Vient un moment où même le pharaon comprend qu'il faut faire quelque chose, sinon son pays ne supportera pas les malheurs qui s'abattent sur lui les uns après les autres. Ce moment était pour lui très désagréable: il fallait consentir à ce à quoi il n'avait aucune envie de consentir. Les considérations étaient très diverses, y compris strictement politiques: laisser partir une grande masse de gens quelque part dans le désert, où tous ces gens resteraient sans surveillance ni contrôle, était risqué.

Le pharaon essaie de trouver une issue: il veut s'entendre d'avance avec Moïse sur le nombre de personnes qui iront avec lui et sur leur identité. Moïse, au contraire, ne communique aucun détail au pharaon. Il demande de laisser partir tout le monde, et avec le bétail: car on ne sait pas précisément quel animal du troupeau Dieu choisira pour Lui-même en sacrifice. Une telle réponse alerta le pharaon: il supposa aussitôt que Moïse tramait quelque chose de mauvais.

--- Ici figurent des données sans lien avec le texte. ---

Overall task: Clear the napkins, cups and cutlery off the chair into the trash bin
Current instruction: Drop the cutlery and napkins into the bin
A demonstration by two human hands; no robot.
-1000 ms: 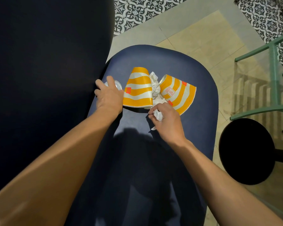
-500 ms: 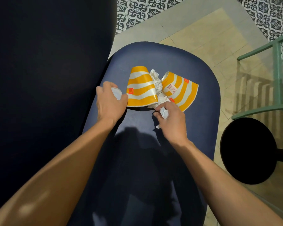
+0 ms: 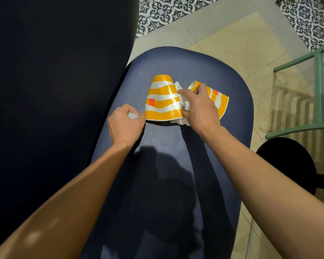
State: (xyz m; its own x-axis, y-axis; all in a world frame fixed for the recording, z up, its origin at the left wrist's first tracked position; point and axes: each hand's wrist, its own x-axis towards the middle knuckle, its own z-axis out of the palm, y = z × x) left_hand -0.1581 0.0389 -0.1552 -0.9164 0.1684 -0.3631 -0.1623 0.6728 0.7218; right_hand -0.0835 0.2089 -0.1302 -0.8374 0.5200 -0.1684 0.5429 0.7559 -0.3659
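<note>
Right hand (image 3: 200, 109) pinched crumpled napkins (image 3: 184, 105) wedged between left striped cup (image 3: 162, 100) and right striped cup (image 3: 218, 102) | both lay sideways on chair seat (image 3: 176, 60), mouths toward person | left hand (image 3: 124, 126) gripped small white lid (image 3: 132, 115) beside left striped cup

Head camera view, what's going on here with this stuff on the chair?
A person is gathering fast-food litter off a dark blue chair seat. The left hand grips a small clear plastic piece beside the left striped paper cup. The right hand pinches crumpled napkins wedged between that cup and the right striped paper cup. Both cups rest on the seat, not yet lifted.
</note>
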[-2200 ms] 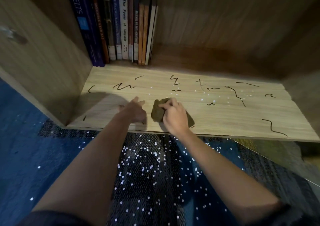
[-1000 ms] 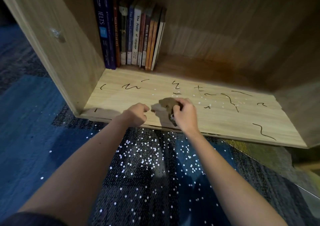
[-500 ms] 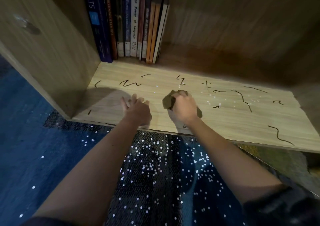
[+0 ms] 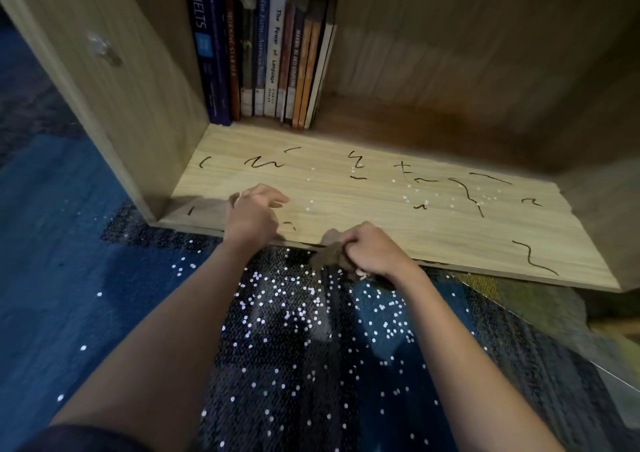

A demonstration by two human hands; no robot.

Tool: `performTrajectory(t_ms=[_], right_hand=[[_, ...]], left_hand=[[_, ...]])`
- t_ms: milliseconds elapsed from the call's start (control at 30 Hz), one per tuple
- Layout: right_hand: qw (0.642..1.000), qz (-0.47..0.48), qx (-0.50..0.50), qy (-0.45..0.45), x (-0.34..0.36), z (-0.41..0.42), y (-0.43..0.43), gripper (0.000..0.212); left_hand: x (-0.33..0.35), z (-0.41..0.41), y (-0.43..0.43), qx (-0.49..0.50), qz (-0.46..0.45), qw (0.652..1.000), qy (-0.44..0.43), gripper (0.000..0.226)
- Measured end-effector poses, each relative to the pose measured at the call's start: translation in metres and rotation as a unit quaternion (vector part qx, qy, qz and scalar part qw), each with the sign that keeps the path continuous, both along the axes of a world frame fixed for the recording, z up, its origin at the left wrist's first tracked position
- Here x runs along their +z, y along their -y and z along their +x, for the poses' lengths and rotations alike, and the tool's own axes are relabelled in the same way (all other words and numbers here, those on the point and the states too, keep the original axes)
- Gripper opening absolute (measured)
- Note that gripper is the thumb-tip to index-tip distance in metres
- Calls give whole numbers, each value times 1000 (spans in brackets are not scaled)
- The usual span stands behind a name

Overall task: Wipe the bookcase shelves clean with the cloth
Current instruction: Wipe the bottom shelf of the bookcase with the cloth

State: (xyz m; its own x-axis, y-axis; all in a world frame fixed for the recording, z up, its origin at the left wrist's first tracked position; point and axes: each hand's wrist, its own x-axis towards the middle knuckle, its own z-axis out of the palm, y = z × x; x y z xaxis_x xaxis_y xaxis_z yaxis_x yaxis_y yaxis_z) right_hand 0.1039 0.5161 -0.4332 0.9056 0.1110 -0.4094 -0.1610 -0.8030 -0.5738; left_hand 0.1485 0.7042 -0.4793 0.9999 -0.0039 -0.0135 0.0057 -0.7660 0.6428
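Right hand (image 4: pixel 374 250) gripped the brown cloth (image 4: pixel 327 257), fingers curled tight round it, at the front edge of the bottom shelf (image 4: pixel 381 219); the cloth was bunched and partly hanging over the lip. Left hand (image 4: pixel 254 214) rested on the shelf just left of it, fingers loosely bent, holding nothing. Black scribble marks (image 4: pixel 465 191) and white specks (image 4: pixel 412 198) were scattered across the shelf board. A row of books (image 4: pixel 273 53) stood upright at the back left, against the side panel (image 4: pixel 114 70). Blue carpet (image 4: pixel 69 278) below, with many white specks in front of the shelf.
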Motion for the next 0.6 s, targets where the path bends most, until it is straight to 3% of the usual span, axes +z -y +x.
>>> performTrajectory(t_ms=[67,267,600], right_hand=[[996,33,-70,37,-3,-15,3,35],[986,117,-68,101,-4,-43,-26,38],[993,78,-13,91,-12,-32,-36,42]], left_hand=[[8,-6,-9,10,10,1000,11,41],[18,-19,-24,15,26,999,-29,34],[13,-23,-26,25,53,998,-37,34]])
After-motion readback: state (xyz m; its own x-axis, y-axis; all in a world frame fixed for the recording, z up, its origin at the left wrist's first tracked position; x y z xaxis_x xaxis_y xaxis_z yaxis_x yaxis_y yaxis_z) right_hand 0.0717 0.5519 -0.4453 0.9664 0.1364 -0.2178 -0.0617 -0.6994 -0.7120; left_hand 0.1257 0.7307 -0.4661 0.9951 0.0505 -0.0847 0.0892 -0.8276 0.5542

Ici, comme dans une goutte d'eau, se reflète ce problème général, celui de la méfiance mutuelle originelle, qui empoisonne la vie de l'homme déchu. En regardant les autres, en évaluant leurs plans, en pénétrant leurs intentions, nous sommes toujours portés à supposer le pire. Moïse avait effectivement l'intention de faire finalement sortir son peuple d'Égypte; c'est vrai, mais il mentait à peine au pharaon au sujet de ses intentions au moment même où il en parlait.

À en juger par la suite des événements, on peut penser que la décision de quitter l'Égypte et de ne plus y revenir fut prise par Moïse seulement lorsqu'il devint clair que le pharaon n'accepterait pas le peuple dans sa nouvelle qualité spirituelle, celle qu'il aurait acquise après la conclusion de l'alliance avec Dieu. S'il en avait été autrement, il n'est pas exclu que, même après la conclusion de l'alliance au Sinaï, les Hébreux n'auraient pas quitté le pays immédiatement: car, partis aussi soudainement qu'ils le firent, les fugitifs se trouvèrent complètement non préparés tant à la vie dans le désert qu'au chemin à la suite de Dieu.

Il fallait du temps pour se préparer, temps qu'il aurait été tout à fait possible, dans d'autres circonstances et avec une autre attitude des autorités envers ce qui se passait, de passer aussi en Égypte. La position du pharaon, cependant, rendit une telle évolution des événements complètement impossible. Quand le pharaon interdit directement à Moïse de se présenter devant lui et de revenir sur la question que Moïse lui avait posée, le prophète comprit: le temps des demandes était terminé; désormais tout se déroulerait autrement, selon un autre scénario.